Janet: "Were you the one that was there at the meeting? OK then from conversations I had with production staff in preparation for this meeting one thing I can say is that either your understanding was completely incorrect or the communication that was given completely confused individuals as to what the CCHR..."
Julian: "I have not heard the tape prior to now but I heard people genuinely saying that they were keeping 'keeping the psychs away'. It was as clear as that, as night follows day."

On to the next question.

Julian: "Do you both believe that mental illness does not exist?"
Brian went into the 'chemical imbalance of the brain not being proven' speech. Julian: "What do you say causes it?"

Brian ignored him and kept going. Julian tried again, and gave Janet the 'scientists say' prompt.
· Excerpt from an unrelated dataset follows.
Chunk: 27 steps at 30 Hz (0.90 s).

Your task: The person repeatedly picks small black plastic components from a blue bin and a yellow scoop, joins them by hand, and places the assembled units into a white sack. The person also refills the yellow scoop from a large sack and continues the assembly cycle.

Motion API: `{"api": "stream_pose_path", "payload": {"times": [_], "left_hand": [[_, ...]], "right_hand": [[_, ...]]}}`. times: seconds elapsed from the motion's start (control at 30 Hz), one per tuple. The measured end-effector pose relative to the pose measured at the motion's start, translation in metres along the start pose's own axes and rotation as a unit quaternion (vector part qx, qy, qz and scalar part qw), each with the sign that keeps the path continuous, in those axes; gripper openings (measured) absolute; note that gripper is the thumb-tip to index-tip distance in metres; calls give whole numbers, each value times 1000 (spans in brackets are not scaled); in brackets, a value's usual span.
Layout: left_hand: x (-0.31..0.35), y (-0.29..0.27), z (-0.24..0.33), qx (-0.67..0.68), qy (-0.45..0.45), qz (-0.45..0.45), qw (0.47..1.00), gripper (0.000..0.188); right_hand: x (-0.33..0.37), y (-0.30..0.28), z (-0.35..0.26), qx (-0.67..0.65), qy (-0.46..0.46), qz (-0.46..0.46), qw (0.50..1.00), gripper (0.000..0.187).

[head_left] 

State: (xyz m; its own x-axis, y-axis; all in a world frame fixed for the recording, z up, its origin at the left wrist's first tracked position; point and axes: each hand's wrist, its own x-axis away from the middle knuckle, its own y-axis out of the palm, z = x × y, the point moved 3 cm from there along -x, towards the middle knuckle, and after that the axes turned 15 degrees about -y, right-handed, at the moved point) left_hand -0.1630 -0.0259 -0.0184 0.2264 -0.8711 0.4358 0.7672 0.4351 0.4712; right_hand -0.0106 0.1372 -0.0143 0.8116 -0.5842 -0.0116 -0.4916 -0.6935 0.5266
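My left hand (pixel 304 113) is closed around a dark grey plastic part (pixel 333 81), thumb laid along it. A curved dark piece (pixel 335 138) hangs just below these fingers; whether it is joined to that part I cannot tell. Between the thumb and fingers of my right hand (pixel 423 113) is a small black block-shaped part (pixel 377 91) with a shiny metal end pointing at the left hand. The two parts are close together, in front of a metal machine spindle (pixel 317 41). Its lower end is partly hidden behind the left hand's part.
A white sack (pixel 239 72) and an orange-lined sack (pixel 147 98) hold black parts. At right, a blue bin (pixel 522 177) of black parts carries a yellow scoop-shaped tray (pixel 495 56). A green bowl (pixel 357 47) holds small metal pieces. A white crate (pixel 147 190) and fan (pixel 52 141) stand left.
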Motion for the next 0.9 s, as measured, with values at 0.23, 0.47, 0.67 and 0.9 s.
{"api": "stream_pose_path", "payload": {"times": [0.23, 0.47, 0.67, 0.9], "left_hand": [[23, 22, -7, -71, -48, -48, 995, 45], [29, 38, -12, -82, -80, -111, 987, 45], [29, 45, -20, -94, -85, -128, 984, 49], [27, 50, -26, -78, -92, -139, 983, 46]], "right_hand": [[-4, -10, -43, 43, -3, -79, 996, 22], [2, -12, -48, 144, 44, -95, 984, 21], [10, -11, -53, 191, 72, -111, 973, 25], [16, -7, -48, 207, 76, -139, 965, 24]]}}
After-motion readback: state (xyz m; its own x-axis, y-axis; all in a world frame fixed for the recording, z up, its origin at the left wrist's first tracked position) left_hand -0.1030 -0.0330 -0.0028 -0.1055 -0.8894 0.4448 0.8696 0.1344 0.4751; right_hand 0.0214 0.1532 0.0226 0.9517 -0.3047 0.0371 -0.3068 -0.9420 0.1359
Janet: " of the confusions is to say that there is a scientific basis behind the diagnosis [plugs CCHR website with video of psychiatrists saying they haven't a clue] Julian asked if scientologists had cured anyone. "If you have a way of guiding people though [difficulties] but you can't tell us what that is... they're just joining you on an act of blind faith!"

Max pointed out a fact that the CoS ignores, that all psychiatrists are qualified medical doctors and have the skills to distinguish between physical and mental illness. Brian diverted him into medical jargon, trying to lose the audience.

Ellady: "How would you suggest treating psychosis?"

No answer.

Back on track, Janet says there are over 60,000 VMs. Ian Howarth comes in and gives his anti-CoS short speech, mentioning Canada and Judge Latey. Janet promptly DAs him:

Janet: "We have to stop meeting in front of microphones!"
Ian: "I've invited you to meet with me personally"
Janet: "That's actually because you don't publish your address Ian"

[???] "I'm sure you were going to get around to telling the audience about your own convictions which resulted from the kidnapping and deprogramming that you were involved in in Canada"

Ian: "That's an absolute lie. You are smearing me on national radio"
Janet: Are you going to deny that you have a conviction, that you left Canada?"
Ian: "Of course. This is another bit of your propaganda to smear me"

[program segment runs out of time]

There may be listener responses on the show at 10.00 AM GMT next Sunday.

Altogether a good show, the reporter had her facts ready and the presenter was adept at pulling the conversation back on topic, both essential when dealing with our friends. Janet Laveau will be understandably furious at being wrongfooted by the communications glitch, having apparently had no warning that an undercover operation had been pulled.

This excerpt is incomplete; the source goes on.